For xs:float and xs:double values, positive zero and negative zero compare equal. INF equals INF, and -INF equals -INF. NaN does not equal itself.

which I read as "INF"^^xsd:double = "INF"^^xsd:float and continuing that to "NaN"^^xsd:double sameValue "NaN"^^xsd:float seems natural but isn't a fixed design conclusion.

The double and float "NaN"s could be different value points. I don't know of a way to observe the the design choice here.

One hint is: https://www.w3.org/TR/xmlschema11-2/#double

The only significant differences between float and double are the three defining constants 53 (vs 24), −1074 (vs −149), and 971 (vs 104).

https://www.w3.org/TR/xmlschema11-2/#dt-specialvalue

A few special values in different value spaces (e.g. positiveInfinity, negativeInfinity, and notANumber in float and double) share names.
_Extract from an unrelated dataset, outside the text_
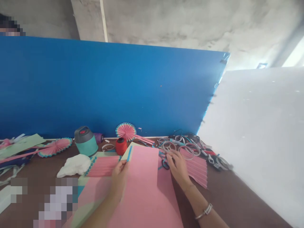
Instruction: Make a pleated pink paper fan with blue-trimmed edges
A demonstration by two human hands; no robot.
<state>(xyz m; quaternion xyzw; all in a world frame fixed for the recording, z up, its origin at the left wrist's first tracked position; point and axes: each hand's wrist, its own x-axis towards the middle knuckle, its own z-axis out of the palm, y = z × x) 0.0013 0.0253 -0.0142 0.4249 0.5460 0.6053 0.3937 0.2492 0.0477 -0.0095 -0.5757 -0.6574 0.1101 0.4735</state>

Thus, special values can be distinguished from each other in the general case by considering both the name and the primitive datatype of the value;

"distinguished from each other in the general case" would be "sameTerm" in RDF speak.

float and double values spaces are different - the constants pick different points on the number line and finite numeric operations work on the number line (see promotions). Are the "special values" in the different values spaces different (fundamental) values? (fundamental values being the choice of point extensions.)

Bottom line: I don't see text that is clearly definitive one way or the other.
Which is a safer choice?

If you, I can move this to PR w3c/sparql-query#343.